Questi haiku sono stati scritti nel periodo
1991-1997. In tutti questi anni solo una parte di essi è stata letta da
una sola persona; il defunto Lucien Stryk, con cui ho avuto una
corrispondenza per diversi anni. Ha scritto alcune righe per questi
haiku, per i quali il momento appropriato per la pubblicazione è ora,
esattamente lo stesso degli haiku stessi, poiché per tutti questi anni
entrambi sono stati deliberatamente lasciati in un cassetto: “Yannis
Livadas ha scritto un notevole gruppo di haiku. È molto vicino nello
spirito a Issa, uno dei Quattro Grandi dell’haiku, con lo stesso
umorismo, compassione e tenerezza, eppure è molto come scrittore un uomo
a sé stante. I suoi haiku piacerebbero, ne sono certo, a tutti coloro
che hanno a cuore l’arte, e merita un vasto pubblico di lettori. Ci
vuole una sensibilità molto speciale per creare un corpo di poesia così
raffinato, e a ogni svolta nel gruppo si trovano prove di tale
sensibilità. Sarebbe molto difficile per me selezionare i pezzi
preferiti, perché sono impressionato da tutte le poesie. Yannis Livadas
deve essere congratulato per il suo risultato, molto reale, e dovrebbe
essere letto per il puro piacere del suo lavoro”. I miei saggi sulla
natura dell’haiku e la sua distinzione estetica sono stati
precedentemente pubblicati, assorbiti fino a un certo punto, persino
come prova insostenibile, da coloro che occasionalmente o in qualche
modo sistematicamente, sono stati coinvolti o interessati all’haiku. Non
ho nulla da aggiungere, né da supportare ulteriormente. La poesia è
piuttosto una causa persa registrata negli elenchi intellettuali e
psicologici delle necessità di alcune persone, secondo una serie di
direzioni che hanno scelto di vivere con e attraverso.

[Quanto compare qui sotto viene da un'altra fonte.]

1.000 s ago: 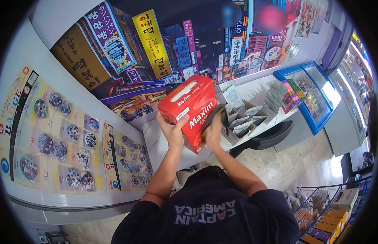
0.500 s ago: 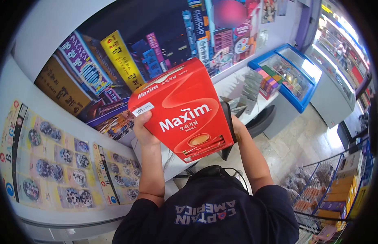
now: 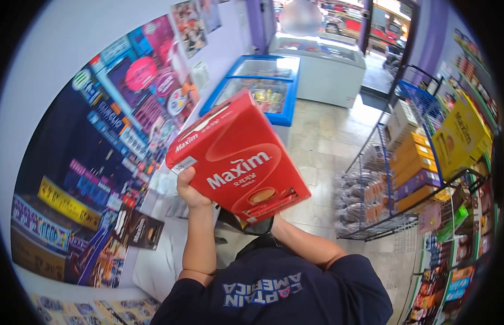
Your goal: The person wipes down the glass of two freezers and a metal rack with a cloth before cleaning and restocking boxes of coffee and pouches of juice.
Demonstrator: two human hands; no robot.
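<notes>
A large red Maxim box point(image 3: 238, 160) is held up in front of my chest, tilted, its printed front facing me. My left hand point(image 3: 191, 189) grips its left side, thumb on the front near a white label. My right hand point(image 3: 276, 227) is at the lower right, mostly hidden below the box; its fingers do not show. Beneath the box, part of a dark object point(image 3: 257, 236) shows near my right hand. Behind the box at the lower left stands a dark Maxim box point(image 3: 140, 229).
A blue-rimmed freezer point(image 3: 291, 103) stands ahead, with a white chest freezer point(image 3: 327, 78) beyond it. On the right are a wire rack point(image 3: 365, 234) of packets and boxes, a yellow Maxim box point(image 3: 462, 135) and stocked shelves. A poster wall is on the left.
The view has turned right, bringing the doorway, rack and shelves further in. The red box is still held by my left hand; my right hand now shows lower, beneath the box.
</notes>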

La poesia e, più
specificamente, l’haiku, come fenomeni non soggetti alle affermazioni
riprodotte all’interno della convenzione esistenziale che le persone di
solito elaborano; continuano a ereditare se stessi, il loro idioma e la
loro vacuità, in modo diverso e indipendente da ciò che è solitamente
valutato sulla scala convenzionale preponderante. L’haiku, per esempio,
non è ciò che qualcuno chiede di essere, o ciò che qualcuno insiste a
essere. Non c’è bisogno di tale volontà o di tale perseveranza. Sarebbe
molto meglio per uno iniziare a buttare via tutto ciò che sa sulla vita e
su se stesso; allora potrebbe apparire un barlume della sua assenza.
L’haiku, direi, è qualcosa che è dovuto mentre allo stesso tempo non
esiste, e se una pepita della sua natura finisce all’uomo, è solo il suo
significato inconcepibile, che in quanto tale non ha altro da offrire
che una scossa alla sua fattibilità e mortalità.